What is expected =
Return only that part of the material below which starts with the line containing "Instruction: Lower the" and goes on through the line containing "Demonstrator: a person", restated exactly.

Records for this exercise =
|---|
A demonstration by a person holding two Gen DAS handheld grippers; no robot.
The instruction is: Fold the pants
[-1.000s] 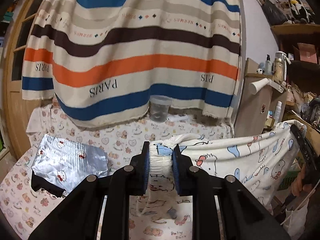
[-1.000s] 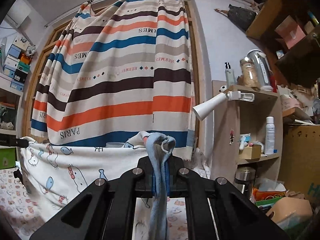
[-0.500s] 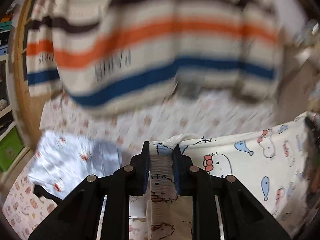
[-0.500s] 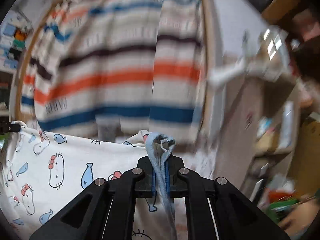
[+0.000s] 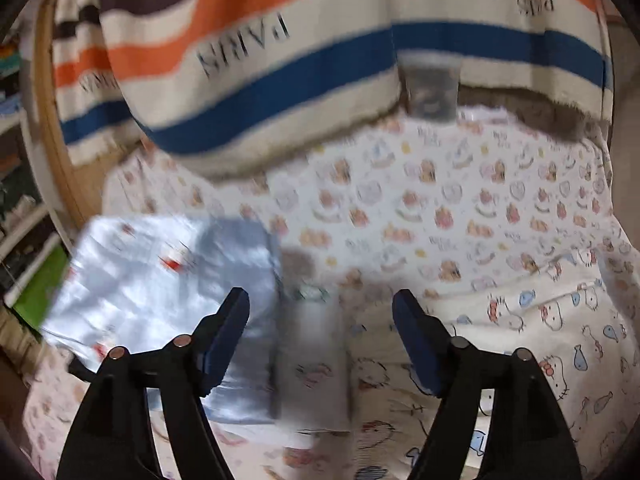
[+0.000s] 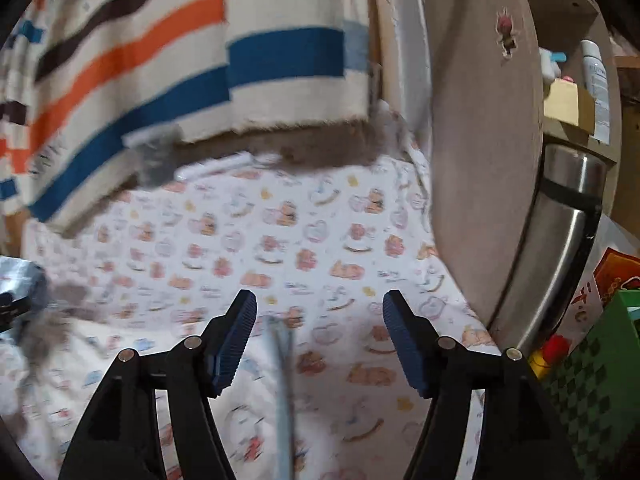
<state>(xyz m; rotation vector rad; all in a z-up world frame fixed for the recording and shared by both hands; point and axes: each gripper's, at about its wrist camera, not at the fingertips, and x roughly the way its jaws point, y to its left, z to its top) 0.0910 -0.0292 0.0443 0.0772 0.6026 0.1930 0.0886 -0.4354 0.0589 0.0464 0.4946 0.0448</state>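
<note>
The white cartoon-print pants (image 5: 532,340) lie on the bed at the right of the left wrist view, with a blurred part of them between the fingers. My left gripper (image 5: 320,312) is open above them and holds nothing. In the right wrist view my right gripper (image 6: 320,316) is open too. A blurred light blue edge of the pants (image 6: 284,392) shows between its fingers, untouched by them. The white fabric (image 6: 80,368) spreads to the lower left.
A folded silvery-blue garment (image 5: 160,280) lies on the patterned bed sheet (image 5: 440,208) at the left. A striped blanket (image 5: 280,40) hangs behind, with a clear cup (image 5: 430,88) under it. A wooden shelf unit (image 6: 488,160) and steel flask (image 6: 560,248) stand at the right.
Both grippers have opened and let go of the pants' waistband, which has dropped onto the bed. Both cameras now tilt down toward the bed.
</note>
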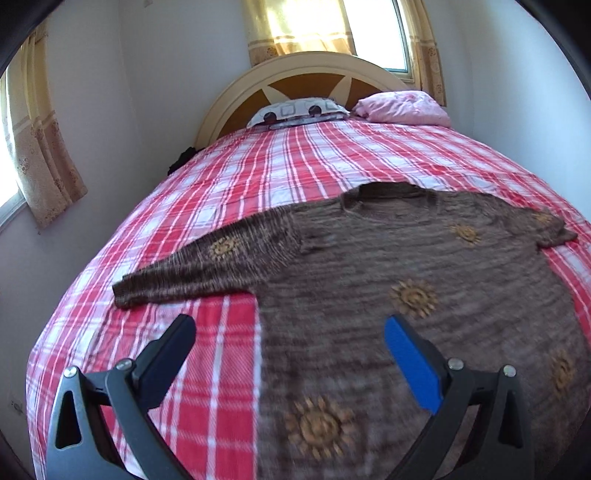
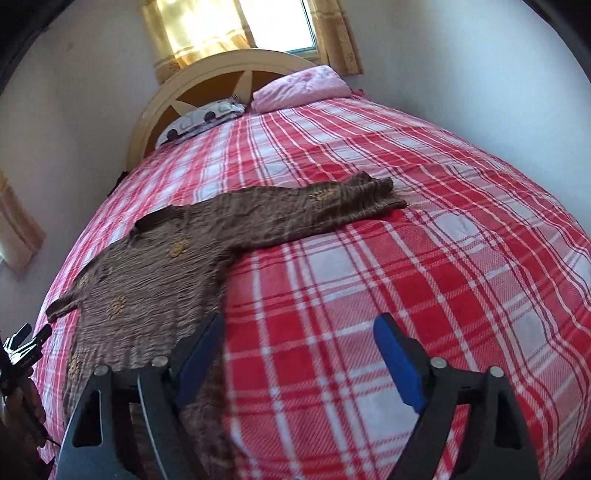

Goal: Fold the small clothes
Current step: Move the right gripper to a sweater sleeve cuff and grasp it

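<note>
Both grippers' fingers (image 1: 413,365) spread wide, empty, brown sweater (image 1: 369,266) flat beneath, left gripper (image 1: 291,354), right gripper (image 2: 299,354)

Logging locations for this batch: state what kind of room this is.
A bedroom, most likely in a home: a bed with a red plaid cover, an arched headboard, pillows and curtained windows.
</note>
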The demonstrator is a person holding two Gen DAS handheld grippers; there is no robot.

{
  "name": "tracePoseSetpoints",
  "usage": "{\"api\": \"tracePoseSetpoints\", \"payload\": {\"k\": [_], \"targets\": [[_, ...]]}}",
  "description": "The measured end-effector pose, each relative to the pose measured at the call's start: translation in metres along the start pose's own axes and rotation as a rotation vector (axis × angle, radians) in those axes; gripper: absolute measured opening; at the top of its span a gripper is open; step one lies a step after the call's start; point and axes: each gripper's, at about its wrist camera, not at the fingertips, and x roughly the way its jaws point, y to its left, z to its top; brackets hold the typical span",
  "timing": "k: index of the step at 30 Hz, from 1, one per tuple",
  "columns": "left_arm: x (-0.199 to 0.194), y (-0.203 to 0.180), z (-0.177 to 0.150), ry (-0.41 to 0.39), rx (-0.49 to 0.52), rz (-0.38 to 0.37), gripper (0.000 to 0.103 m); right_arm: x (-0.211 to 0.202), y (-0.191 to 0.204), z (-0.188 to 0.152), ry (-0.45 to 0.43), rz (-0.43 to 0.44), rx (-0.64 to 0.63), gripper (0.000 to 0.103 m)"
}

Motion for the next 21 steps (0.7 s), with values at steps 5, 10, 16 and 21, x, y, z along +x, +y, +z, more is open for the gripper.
{"api": "tracePoseSetpoints", "payload": {"k": [5, 10, 16, 21], "targets": [[0.030, 0.016, 0.012, -0.001, -0.022, 0.021, 0.103, 0.030, -0.027, 0.026, 0.020, -0.002, 0.044, 0.076], [0.065, 0.030, 0.013, 0.021, -0.048, 0.051, 0.103, 0.061, -0.058, 0.054, 0.015, 0.018, 0.146, 0.069], [0.092, 0.047, 0.002, 0.072, -0.104, 0.046, 0.103, 0.101, -0.090, 0.080, 0.011, 0.059, 0.312, 0.060], [0.100, 0.055, -0.005, 0.105, -0.140, 0.024, 0.103, 0.125, -0.099, 0.093, 0.022, 0.043, 0.348, 0.058]]}}
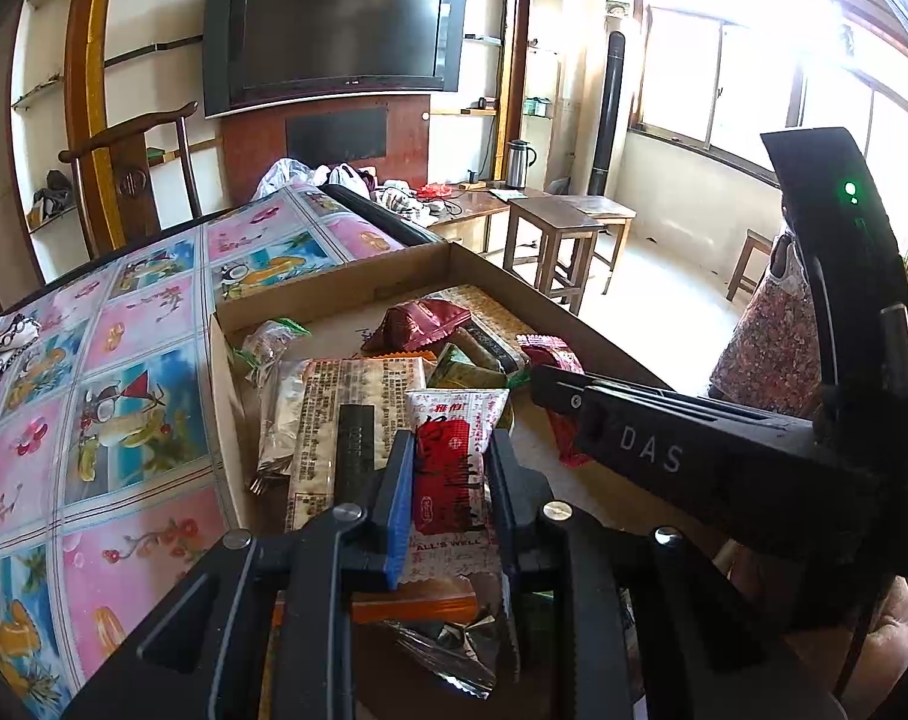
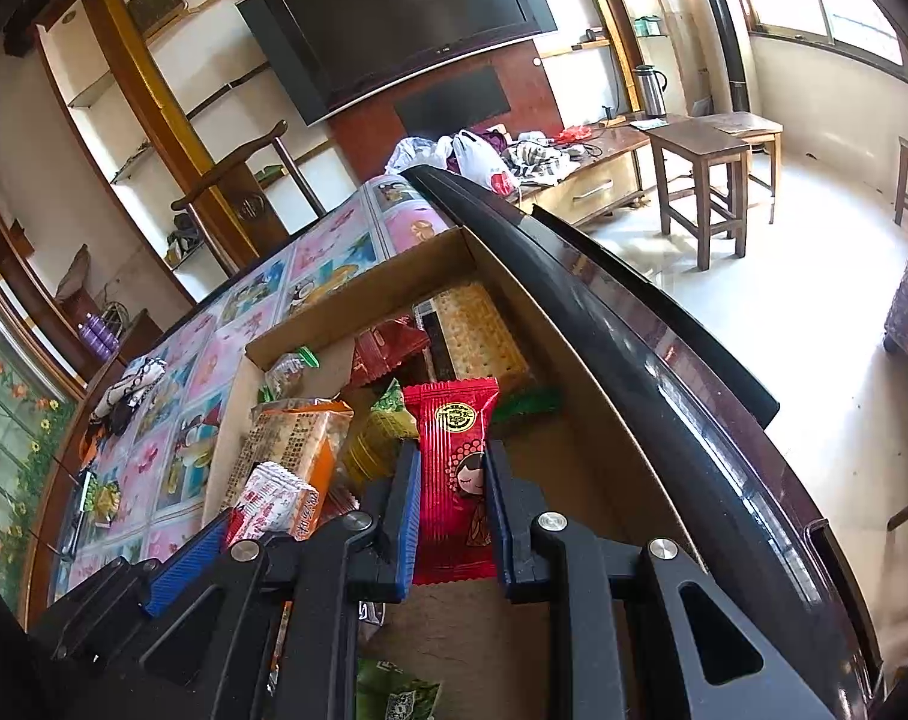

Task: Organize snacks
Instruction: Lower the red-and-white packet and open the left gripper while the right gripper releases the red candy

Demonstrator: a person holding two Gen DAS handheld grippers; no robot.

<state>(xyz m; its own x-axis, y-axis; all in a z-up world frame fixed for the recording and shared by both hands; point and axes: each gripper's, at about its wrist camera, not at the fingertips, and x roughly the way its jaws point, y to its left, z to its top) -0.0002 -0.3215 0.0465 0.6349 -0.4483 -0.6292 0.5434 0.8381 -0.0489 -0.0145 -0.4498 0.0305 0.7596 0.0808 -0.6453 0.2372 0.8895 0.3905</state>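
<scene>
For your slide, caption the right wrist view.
Right gripper shut on red snack packet above the cardboard box.

Left wrist view: lower part of the white-and-red printed snack sachet (image 1: 447, 468) sits behind the blue-padded left gripper (image 1: 447, 480) fingers; small print unreadable. Crumpled silver foil wrapper (image 1: 447, 654) mostly covered by the gripper frame. Red foil packet (image 1: 559, 420) largely hidden behind the black right gripper (image 1: 634, 426) body. Right wrist view: green printed packet (image 2: 393, 696) cut off by bottom edge. Shallow brown cardboard box (image 2: 574, 372) near end hidden under the gripper frame.
</scene>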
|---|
Solution below =
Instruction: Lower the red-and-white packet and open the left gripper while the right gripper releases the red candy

Demonstrator: a person holding two Gen DAS handheld grippers; no robot.

The exercise is fully answered.